Walk about books
The Welsh town of Hay on Wye comes to life in May-June as book lovers, authors, critics and journalists pour in here from all over the world
About three and half hours by train from
London’s Paddington station to England’s border town of Hereford and another 45 minutes
or so uphill to the south is the Welsh town of Hay on
Wye, now famous world over for its literary festival
held every year in May-June. It is a small, sleepy
town with a permanent population of just about
1,500. Even on the weekly local market day of
Thursdays, the town feels unusually quiet to an
Indian used to the hustle and bustle of one’s home
city or town. Hay on Wye, however, suddenly comes
to life in May-June every year as large crowds of
book lovers, literary types, art enthusiasts, music
afficionados, celebrity authors, aspiring writers, critics, artists and journalists pour in here from all over
the world.
It is Richard Booth, the self-declared and selfcrowned King of Hay on Wye, who first shook up
this sleepy town to life in 1962 when he opened his
first bookshop here. Many today dismiss him merely
as a clown while others hail him as a master publicist and marketing wizard. Call what you may but
there can be no two opinions about the fact that it is
Booth who has put this small, sleepy, backyard rural
market town on the world map by cleverly developing it as a Mecca of second-hand books, booksellers,
book lovers and writers of
the world. It is he who
declared Hay a 'Book
Town' which has inspired
book lovers and booksellers in over a dozen other
countries to set up similar
book towns which have all
become an inseparable
part of their countries’ cultural landscape
Though it is Booth who
first made Hay on Wye a
glorious cultural icon of
Wales and Great Britain,
it is the father and son
duo of Norman and Peter
Florence who deserve the
credit for launching the
Hay on Wye literary festival in 1988 for which
money came from
Norman’s winnings at
poker games. Bill Clinton
made the festival famous
by calling it “the
Woodstock of mind.” The
Hay literary festival has
generated many sister festivals in far off places like Nairobi, Maldives, Belfast and Beirut. Even India
launched a sister festival of its own in
Thiruvananthapuram, Kerala, in November 2010 at
which Peter Florence was a guest of honour. Many
literary, social and political celebrities come to Hay
on Wye for the much publicised event. Several bookshops have leaflets displaying Pakistan’s Parvez
Musharraf’s photograph. He is here too somewhere.

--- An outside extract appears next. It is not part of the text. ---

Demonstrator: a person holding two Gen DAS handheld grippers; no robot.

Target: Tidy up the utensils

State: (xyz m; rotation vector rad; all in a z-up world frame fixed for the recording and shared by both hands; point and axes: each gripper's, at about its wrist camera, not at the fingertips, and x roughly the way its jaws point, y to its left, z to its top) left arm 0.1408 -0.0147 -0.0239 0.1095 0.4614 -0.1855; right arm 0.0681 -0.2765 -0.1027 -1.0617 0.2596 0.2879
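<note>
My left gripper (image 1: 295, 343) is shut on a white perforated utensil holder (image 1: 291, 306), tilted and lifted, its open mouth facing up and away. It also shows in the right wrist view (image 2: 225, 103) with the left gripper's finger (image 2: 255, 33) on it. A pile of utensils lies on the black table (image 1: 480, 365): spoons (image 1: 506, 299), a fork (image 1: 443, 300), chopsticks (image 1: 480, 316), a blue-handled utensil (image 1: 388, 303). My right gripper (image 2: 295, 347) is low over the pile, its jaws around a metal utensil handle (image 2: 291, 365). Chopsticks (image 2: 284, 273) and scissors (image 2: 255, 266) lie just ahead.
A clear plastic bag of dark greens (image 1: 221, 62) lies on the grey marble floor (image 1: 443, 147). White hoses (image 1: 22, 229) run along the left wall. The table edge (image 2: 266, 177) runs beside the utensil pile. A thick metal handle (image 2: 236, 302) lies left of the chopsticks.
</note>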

But I am in Hay on Wye to visit the second-hand
bookshops and meet booksellers I have befriended
on the internet like the old couple at C. Arden
Booksellers who specialise in natural history books.
They have a rare book on Indian birds—T. C.
Jerdon’s Birds of South India. They have a small but
very well stocked bookshop on the side of the Broad
Street. I have been receiving their well researched
catalogues for quite some years but I feel saddened
when they break the news that they soon plan to
retire to the quiet of a village up in the hills and
hand over the business to their daughter and son-inlaw. “But it will turn so quiet here when the festival
is over,” I tell them, “How much more quiet can it be
up in the hills?” “Oh, but it’s a town, you know,” says
the old Arden, “So much hustle and bustle here. I
think we deserve better.” That was quite some years
ago. I have not been receiving their catalogue for a
long time now. But, then, I haven’t bought anything
from them for a long time too!
Every second or third shop in Hay on Wye is a
bookshop. My favourite here is Francis Edwards
who have two shops in London too. They surprisingly get dozens of rare and collectable books on
South Asia including India. Then, there is the Poetry
Bookshop where I find a number of collections of
obscure Indian poems in English including a rare
volume of Nissim Ezekiel and Shakti Bhattacharya.
In the evening I go uphill to the Hay on Wye Castle
which Booth bought a long time back and turned
into a biggest second-hand bookshop of the world.
He is not there but his wife is. She takes my wife
and me through a maze-like wonderland of secondhand books stacked in every nook and corner and
along walls of the Hay castle where Booth first
established his Kingdom of Books (see picture).
“There have been people here from so many countries but never one from India!” she says, “India
must be very far and I am sure you have many second-hand bookshops in India. Books must go
through many hands in a poor country, I think.” She
offers us coffee and biscuits, and even insists on seeing us off to our hotel, graciously carrying our bags
of books to her car despite her age.
The pleasure of Hay is that every morning before
the bookshops open you can go for a walk up or
down along the River Wye as I do every day of my
stay in the town. Walk about amidst books!